Digital Image Processing - Problem Set 6

Student Names:

  • Karolay Ardila Salazar
  • Julián Elías Sibaja García
  • Andrés Simancas Mateus

Problem 1

Write a function that performs object recognition using $k$-Nearest Neighbors ($k$-NN). You can (and are encouraged to) use the functions you have written for previous exercises. Your function should run the following steps:

  1. Binarize the images in the training set. Use an appropriate threshold when binarizing each image. You can use an adaptive thresholding technique. Perform binarization such that pixels on the object of interest are equal to 1 and background pixels are equal to 0.
  2. Describe each object in the training set using Hu moments.
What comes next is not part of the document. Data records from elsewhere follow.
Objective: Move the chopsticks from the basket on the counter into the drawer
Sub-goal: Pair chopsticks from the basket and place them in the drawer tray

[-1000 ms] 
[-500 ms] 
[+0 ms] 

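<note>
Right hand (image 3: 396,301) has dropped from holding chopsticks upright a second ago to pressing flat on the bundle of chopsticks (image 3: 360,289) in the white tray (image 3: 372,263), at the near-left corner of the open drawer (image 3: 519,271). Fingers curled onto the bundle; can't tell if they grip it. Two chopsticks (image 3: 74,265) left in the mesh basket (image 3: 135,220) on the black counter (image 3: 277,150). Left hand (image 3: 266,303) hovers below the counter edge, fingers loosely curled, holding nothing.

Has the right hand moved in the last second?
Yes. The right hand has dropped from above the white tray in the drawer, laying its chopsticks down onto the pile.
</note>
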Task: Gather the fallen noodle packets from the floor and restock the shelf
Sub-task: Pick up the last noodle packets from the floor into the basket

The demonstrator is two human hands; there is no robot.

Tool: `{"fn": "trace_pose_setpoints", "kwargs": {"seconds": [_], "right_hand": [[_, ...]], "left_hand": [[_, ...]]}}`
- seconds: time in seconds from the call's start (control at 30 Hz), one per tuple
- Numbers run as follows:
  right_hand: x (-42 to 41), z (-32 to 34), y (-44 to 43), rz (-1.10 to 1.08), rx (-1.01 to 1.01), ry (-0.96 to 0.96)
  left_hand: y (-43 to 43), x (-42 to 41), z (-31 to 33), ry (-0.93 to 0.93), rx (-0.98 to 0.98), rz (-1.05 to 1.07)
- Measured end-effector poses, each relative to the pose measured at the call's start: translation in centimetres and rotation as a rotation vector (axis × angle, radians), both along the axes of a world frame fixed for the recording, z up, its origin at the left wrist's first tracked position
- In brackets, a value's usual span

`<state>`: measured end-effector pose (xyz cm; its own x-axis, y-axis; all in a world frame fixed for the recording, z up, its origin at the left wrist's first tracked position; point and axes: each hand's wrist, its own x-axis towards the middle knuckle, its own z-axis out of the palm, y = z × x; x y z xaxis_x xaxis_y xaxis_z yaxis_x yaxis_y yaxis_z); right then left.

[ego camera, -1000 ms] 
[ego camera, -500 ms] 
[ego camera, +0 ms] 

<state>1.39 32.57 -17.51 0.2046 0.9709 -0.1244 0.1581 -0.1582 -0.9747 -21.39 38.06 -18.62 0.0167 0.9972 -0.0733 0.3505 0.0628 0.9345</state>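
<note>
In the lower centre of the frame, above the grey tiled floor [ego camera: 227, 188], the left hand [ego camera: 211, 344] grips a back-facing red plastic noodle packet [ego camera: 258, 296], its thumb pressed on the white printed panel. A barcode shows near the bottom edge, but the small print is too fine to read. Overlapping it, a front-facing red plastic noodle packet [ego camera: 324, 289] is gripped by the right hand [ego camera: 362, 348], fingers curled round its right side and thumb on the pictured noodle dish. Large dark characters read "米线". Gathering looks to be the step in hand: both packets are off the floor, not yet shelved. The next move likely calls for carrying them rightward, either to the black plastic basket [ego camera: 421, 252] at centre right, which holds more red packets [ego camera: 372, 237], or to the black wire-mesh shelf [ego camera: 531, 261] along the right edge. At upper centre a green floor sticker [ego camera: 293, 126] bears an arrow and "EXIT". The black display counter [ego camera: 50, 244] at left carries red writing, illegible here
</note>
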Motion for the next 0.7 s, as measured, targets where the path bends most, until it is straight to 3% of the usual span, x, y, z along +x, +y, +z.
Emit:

This results in one feature vector per object.
  3. Repeat the two previous steps for the all images in the training set.
  4. The $k$-NN classifier predicts a category for each testing example according to the following steps:

    1. Pick an image from the testing set.
    2. Compute the distance from the feature vector associated to the testing example to all the descriptors from the training set.
    3. Select the closest $k$ training examples (that is, the $k$ training examples with shortest distance to our testing image).
    4. Find the object category associated to each of the $k$ training examples. This information is given to you in the training set.
    5. Assign a label to the testing image. The assigned label is equal to the most common label among the $k$ closes training examples.
  5. Repeat this process for all testing examples. Compute the accuracy of the classifier in terms of the number of correctly classified testing examples over the total number of examples in the testing set.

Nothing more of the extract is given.